PEOPLE THINK that I make my living by working as a computer consultant. I do work as a computer consultant, but that’s not really how I make most of my living.
I’m working, as a consultant, for a local company. They call me in for a meeting. I go into the conference room and see the usual top management faces, plus a nice-looking lady. I take the only remaining seat.
The President gets up and says, “I have called this meeting at the request of Miss Emilie Diane, of The Securities And Exchange Commission. Emilie will tell you what her concern is.”
The lady gets up and says, “We at the SEC have detected a pattern of heavy trading of options for your company’s stock. We suspect that your company computers may have been hacked and that someone is trading options on inside information.” She then pauses.
The company President then tells her, “Mr. Jim Zorm is a computer consultant that we use. He probably can tell you about our computer security.”
I tell the lady, “I’m Jim Zorm. This company sells nationwide, and we have a number of sales reps, working all over the country. Of course, the sales reps communicate with the company central computer system, via the Internet. Anytime that you have remote access, the danger of misuse of a computer system increases dramatically. However, I have installed a fairly secure security system and we do daily security checks. I would be happy to discuss with you, in private, the details of the company security system.”
The lady then lectures the company executives about the penalties for leaking inside information about the operations of a company. After a bit she says, “I would now like to talk with Mr. Zorm.”
The company President says, “You can use Mr. Richardson’s office.”
I then lead the lady to Mr. Richardson’s office and wave her to a chair. I take a chair myself and tell her, “I’m a consultant, not a regular employee, so I don’t have an office. I just use the office that I’m directed to use. How may I help you?”
The lady eyes me and says, “You don’t look like a computer consultant.”

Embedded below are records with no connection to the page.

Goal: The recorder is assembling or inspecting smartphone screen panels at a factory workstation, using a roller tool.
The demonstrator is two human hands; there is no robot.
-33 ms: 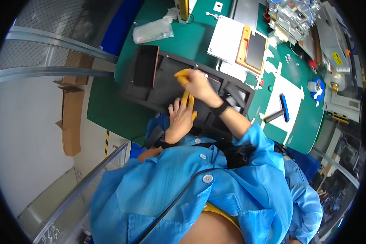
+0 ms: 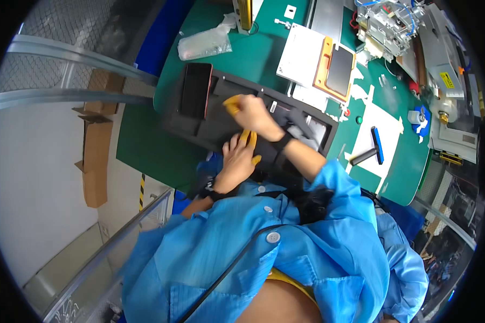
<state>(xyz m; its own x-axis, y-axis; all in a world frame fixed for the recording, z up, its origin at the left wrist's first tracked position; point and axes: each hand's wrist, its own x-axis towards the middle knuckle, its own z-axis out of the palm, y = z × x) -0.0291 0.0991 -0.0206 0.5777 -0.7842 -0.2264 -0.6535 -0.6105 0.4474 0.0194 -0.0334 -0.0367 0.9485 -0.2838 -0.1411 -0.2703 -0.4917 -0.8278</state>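
Note:
A black moulded tray [image 2: 221, 89] lies on the green mat [image 2: 145, 145], with a dark flat slab [image 2: 195, 90] in its left compartment. My left hand [image 2: 238, 157], with yellow finger cots, rests flat on the tray's near edge, fingers spread. My right hand [image 2: 255, 114] wears yellow finger cots and a dark wrist strap. It presses down on the middle of the tray with curled fingers. What lies under those fingers is hidden. The two hands are almost touching.
A clear plastic bag [image 2: 205, 43] lies at the back. A white sheet [image 2: 299, 56] and an orange-framed dark panel [image 2: 338, 65] sit right of it. A blue-headed roller tool [image 2: 376, 146] rests on white paper. Machinery [image 2: 393, 21] fills the far right; cardboard [image 2: 94, 161] lies left.

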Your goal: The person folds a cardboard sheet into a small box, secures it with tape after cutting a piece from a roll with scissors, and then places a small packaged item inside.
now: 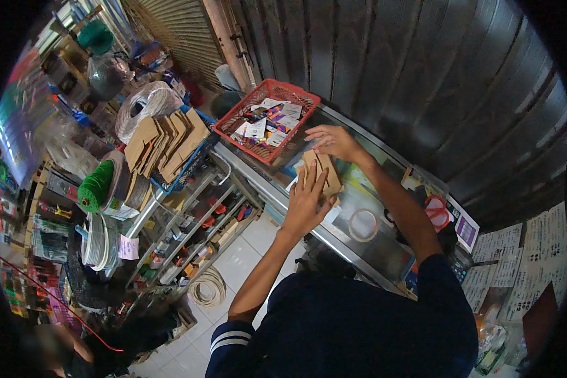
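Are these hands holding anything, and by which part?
The left hand lies spread on the brown cardboard, not visibly gripping; the right hand is at its far end, grip unclear.

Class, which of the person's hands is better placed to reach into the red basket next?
Probably the right: the right hand is nearer the red basket, while the left hand lies with fingers spread on the brown cardboard.
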Motion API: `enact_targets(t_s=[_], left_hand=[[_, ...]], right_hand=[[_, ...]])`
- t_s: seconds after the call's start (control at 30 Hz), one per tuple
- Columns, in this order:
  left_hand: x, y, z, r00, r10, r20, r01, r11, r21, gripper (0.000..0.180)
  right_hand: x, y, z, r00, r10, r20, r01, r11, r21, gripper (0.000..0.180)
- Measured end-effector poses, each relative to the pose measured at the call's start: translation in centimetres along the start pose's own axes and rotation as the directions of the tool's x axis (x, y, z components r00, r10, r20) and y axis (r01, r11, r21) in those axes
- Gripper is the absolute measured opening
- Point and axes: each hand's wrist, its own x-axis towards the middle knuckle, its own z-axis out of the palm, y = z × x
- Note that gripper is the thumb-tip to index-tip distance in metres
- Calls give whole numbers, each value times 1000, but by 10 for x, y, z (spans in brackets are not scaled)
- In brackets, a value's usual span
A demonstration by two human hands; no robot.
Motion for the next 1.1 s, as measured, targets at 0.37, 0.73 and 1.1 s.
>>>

“How should a computer consultant look?”
“Well, not like a body builder or something.”
“I grew up a po’ boy. I was a wrestler, in high school. The coach got me some modeling assignments in local department stores so that I could earn eating money. I worked hard labor, in the summer. I then wrestled for a couple of colleges. I had to lift weights, to stay at the hundred ninety-seven-pound wresting class limit. I still lift weights and I still weigh around two hundred pounds.”
“Wasn’t one of your colleges involved in some sort of betting scandal?”

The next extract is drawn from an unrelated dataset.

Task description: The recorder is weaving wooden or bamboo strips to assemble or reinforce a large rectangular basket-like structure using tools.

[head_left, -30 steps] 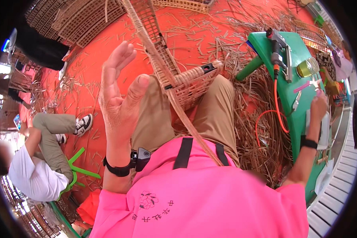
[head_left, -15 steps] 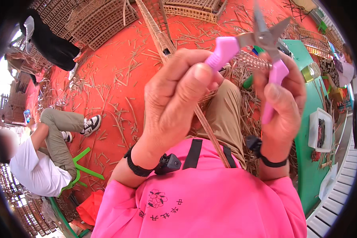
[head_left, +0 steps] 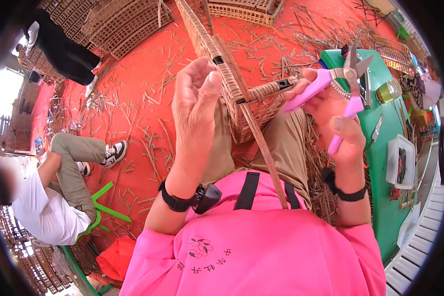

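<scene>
Above the woven rattan frame (head_left: 241, 84) on the lap, the right hand (head_left: 338, 123) gripped pink-handled shears (head_left: 343, 81), now lowered toward it, ready to trim; the left hand (head_left: 195, 106) hovered unclenched, holding nothing.

Your right hand (head_left: 338, 123) holds pink-handled shears (head_left: 338, 86), blades up and slightly parted. The woven rattan frame (head_left: 241, 84) lies across your lap, one loose strip (head_left: 266, 153) trailing toward you.
</scene>
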Available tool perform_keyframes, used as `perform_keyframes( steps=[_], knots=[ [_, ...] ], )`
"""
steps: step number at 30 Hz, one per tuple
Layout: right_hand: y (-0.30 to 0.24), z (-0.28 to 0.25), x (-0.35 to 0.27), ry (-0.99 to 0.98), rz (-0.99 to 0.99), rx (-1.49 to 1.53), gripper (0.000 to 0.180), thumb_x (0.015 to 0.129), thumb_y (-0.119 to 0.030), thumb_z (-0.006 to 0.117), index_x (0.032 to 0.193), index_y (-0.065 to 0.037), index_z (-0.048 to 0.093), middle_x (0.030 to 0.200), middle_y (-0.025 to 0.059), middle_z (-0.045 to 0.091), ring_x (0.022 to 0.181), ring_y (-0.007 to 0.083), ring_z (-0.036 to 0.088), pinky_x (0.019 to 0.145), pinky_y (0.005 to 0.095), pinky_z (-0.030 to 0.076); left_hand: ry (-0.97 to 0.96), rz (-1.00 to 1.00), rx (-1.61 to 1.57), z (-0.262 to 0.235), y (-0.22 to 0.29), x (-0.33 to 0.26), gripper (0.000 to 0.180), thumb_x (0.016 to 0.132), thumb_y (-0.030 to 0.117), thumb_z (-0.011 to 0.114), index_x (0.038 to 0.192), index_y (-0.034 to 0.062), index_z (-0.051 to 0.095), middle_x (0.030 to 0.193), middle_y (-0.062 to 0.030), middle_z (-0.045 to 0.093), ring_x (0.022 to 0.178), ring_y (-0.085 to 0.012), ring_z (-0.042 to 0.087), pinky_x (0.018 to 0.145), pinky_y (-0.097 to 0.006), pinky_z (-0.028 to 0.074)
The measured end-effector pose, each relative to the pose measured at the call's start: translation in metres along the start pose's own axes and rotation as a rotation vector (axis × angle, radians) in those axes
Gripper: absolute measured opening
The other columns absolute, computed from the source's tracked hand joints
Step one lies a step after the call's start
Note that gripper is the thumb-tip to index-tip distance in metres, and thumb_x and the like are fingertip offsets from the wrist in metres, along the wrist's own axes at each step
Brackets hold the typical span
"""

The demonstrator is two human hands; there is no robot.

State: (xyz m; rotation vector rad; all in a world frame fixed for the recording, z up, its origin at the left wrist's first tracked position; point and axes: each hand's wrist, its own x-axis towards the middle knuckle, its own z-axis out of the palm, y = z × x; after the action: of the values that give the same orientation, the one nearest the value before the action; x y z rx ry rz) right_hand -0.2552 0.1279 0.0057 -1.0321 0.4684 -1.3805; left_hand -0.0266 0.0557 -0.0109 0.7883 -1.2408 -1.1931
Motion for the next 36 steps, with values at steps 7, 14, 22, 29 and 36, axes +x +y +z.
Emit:
perform_keyframes(
  steps=[7, 14, 22, 29, 36],
  knots=[
    [-0.010, -0.021, 0.014, 0.007, -0.111, -1.805, 0.062, 0.069, -0.016, 0.075, 0.127, -0.005, 0.055, 0.111, 0.0141, 0.055, 0.108, 0.0359, 0.053, 0.098, 0.0447, 0.041, -0.209, -0.145, 0.082, -0.001, -0.016, 0.018, 0.030, 0.091, 0.024, 0.074, 0.107, -0.0008, 0.066, 0.088, -0.0014, 0.067, 0.082, -0.0067, 0.059, 0.076, -0.024, 0.049],
    [-0.002, -0.020, 0.029, -0.092, -0.300, -2.044, 0.060, 0.065, -0.017, 0.080, 0.121, -0.008, 0.060, 0.106, 0.0109, 0.053, 0.107, 0.0316, 0.054, 0.096, 0.0447, 0.042, -0.256, -0.141, 0.123, -0.006, -0.013, 0.016, 0.011, 0.094, 0.011, 0.068, 0.096, 0.0003, 0.072, 0.086, -0.0039, 0.072, 0.079, -0.0092, 0.063, 0.077, -0.024, 0.051],
    [-0.003, -0.020, 0.046, -0.225, -0.474, -2.144, 0.064, 0.062, -0.024, 0.083, 0.120, -0.010, 0.061, 0.099, 0.0086, 0.051, 0.097, 0.0284, 0.053, 0.089, 0.0426, 0.041, -0.269, -0.075, 0.126, -0.004, -0.011, 0.017, 0.011, 0.094, 0.010, 0.067, 0.092, 0.0004, 0.072, 0.084, -0.0042, 0.072, 0.077, -0.0086, 0.064, 0.074, -0.024, 0.052],
    [-0.012, -0.031, 0.065, -0.408, -0.688, -2.200, 0.062, 0.062, -0.026, 0.082, 0.119, -0.011, 0.062, 0.095, 0.0063, 0.051, 0.096, 0.0252, 0.051, 0.086, 0.0408, 0.040, -0.272, -0.082, 0.177, -0.002, -0.010, 0.022, 0.012, 0.094, 0.011, 0.068, 0.091, -0.0002, 0.072, 0.081, -0.0038, 0.072, 0.076, -0.0090, 0.066, 0.074, -0.024, 0.053],
    [-0.014, -0.029, 0.069, -0.479, -0.672, -2.200, 0.041, 0.069, -0.021, 0.076, 0.105, -0.010, 0.060, 0.090, 0.0057, 0.049, 0.091, 0.0232, 0.052, 0.080, 0.0372, 0.040, -0.264, -0.090, 0.159, -0.003, -0.006, 0.021, 0.016, 0.094, 0.014, 0.068, 0.089, -0.0006, 0.071, 0.080, -0.0041, 0.071, 0.075, -0.0088, 0.065, 0.073, -0.024, 0.053]
  ],
)
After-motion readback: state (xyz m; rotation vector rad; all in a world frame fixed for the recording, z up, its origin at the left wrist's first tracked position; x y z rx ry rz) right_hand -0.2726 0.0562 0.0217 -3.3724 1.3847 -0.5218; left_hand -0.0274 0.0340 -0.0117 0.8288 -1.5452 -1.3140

“That was the football team. No one bets on college wresting. However, the betting scandal caused the athletic department to cut way back and I had to transfer to another school to keep a scholarship.”
“You must be aware that this company is in deep trouble, financially.”
“Yes I am, although I’m doing what I can to keep the company afloat.”
“Who has access to the company financial summary reports?”
“Only the very top company executives. Each time a company financial report is generated, one of the top executive secretaries comes in and waits by the printer. No one gets at the reports until she delivers them to the recipients. Any attempt to get at the reports by unauthorized persons is an immediate termination offense.”
“Who generates the company financial summary reports?”
“I set up the reports, although I’m training a company programmer to take over that job. Then, only the chief computer operator runs the reports.”
“Do you, the programmer, or the operator see the reports?”
“No, the programmer or I know which report is to be run, but we don’t see the report itself. The computer operator doesn’t see the report, just directions to mount or dismount the required disc storage units.”
“Some unauthorized person is getting at the reports. We don’t yet know how. However, we have a number of court-ordered phone taps in place.”
“Ahhh, I do sometimes get calls from the night computer operators. I also sometimes call back and check on the problem solutions that I suggested.”
“I know, I have listened to the phone conversations. Susie has a very sexy voice.”
“There are two Susies. Susie sexy voice is a nice lady, perhaps a bit plain to look at. The other Susie is a hot looking babe and the kind that filled in the employment application Sex blank with ’Yes!’ However, the second Susie lacks the really sexy voice. I’ll deny having told you any of what I just told you.”
“Yes. So far, all of the conversions have involved only computer technical issues, with maybe a tiny bit of perhaps sexually edged hints.” She then gives me a knowing smirk.